→ Try it
Repeat, word for word, all the data that follows, and exclude the pictures.

→ Given information
+ + + + +
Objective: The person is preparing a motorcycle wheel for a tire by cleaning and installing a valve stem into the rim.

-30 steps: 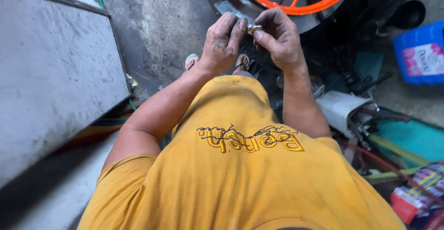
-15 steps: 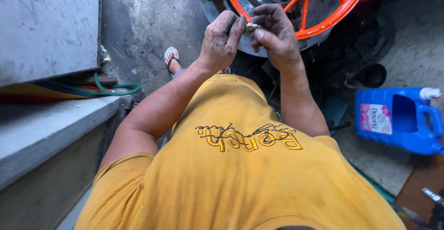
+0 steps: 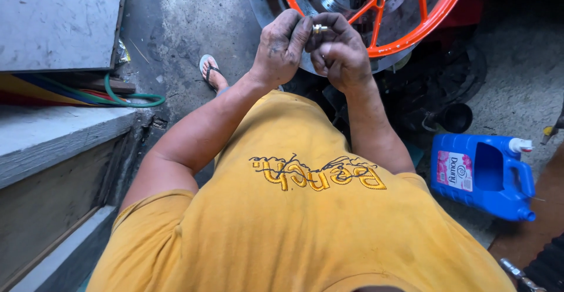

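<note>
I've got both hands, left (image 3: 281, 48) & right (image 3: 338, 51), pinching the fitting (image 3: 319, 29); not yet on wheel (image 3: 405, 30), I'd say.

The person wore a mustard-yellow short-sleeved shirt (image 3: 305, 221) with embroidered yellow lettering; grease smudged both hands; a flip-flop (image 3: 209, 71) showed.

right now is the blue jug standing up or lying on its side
Lying on its side. The blue jug rests flat on the concrete floor, its white cap pointing sideways to the right and its pink label facing up.
</note>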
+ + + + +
→ Task result
Objective: The person is preparing a motorcycle wheel for a tire by cleaning and installing a valve stem into the rim.

-30 steps: 
-15 steps: 
+0 steps: 

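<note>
I've got both hands, left (image 3: 281, 48) & right (image 3: 338, 51), pinching the fitting (image 3: 319, 29); not yet on wheel (image 3: 405, 30), I'd say.

The person wore a mustard-yellow short-sleeved shirt (image 3: 305, 221) with embroidered yellow lettering; grease smudged both hands; a flip-flop (image 3: 209, 71) showed.

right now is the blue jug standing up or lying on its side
Lying on its side. The blue jug rests flat on the concrete floor, its white cap pointing sideways to the right and its pink label facing up.
</note>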

This concludes the response to the exercise.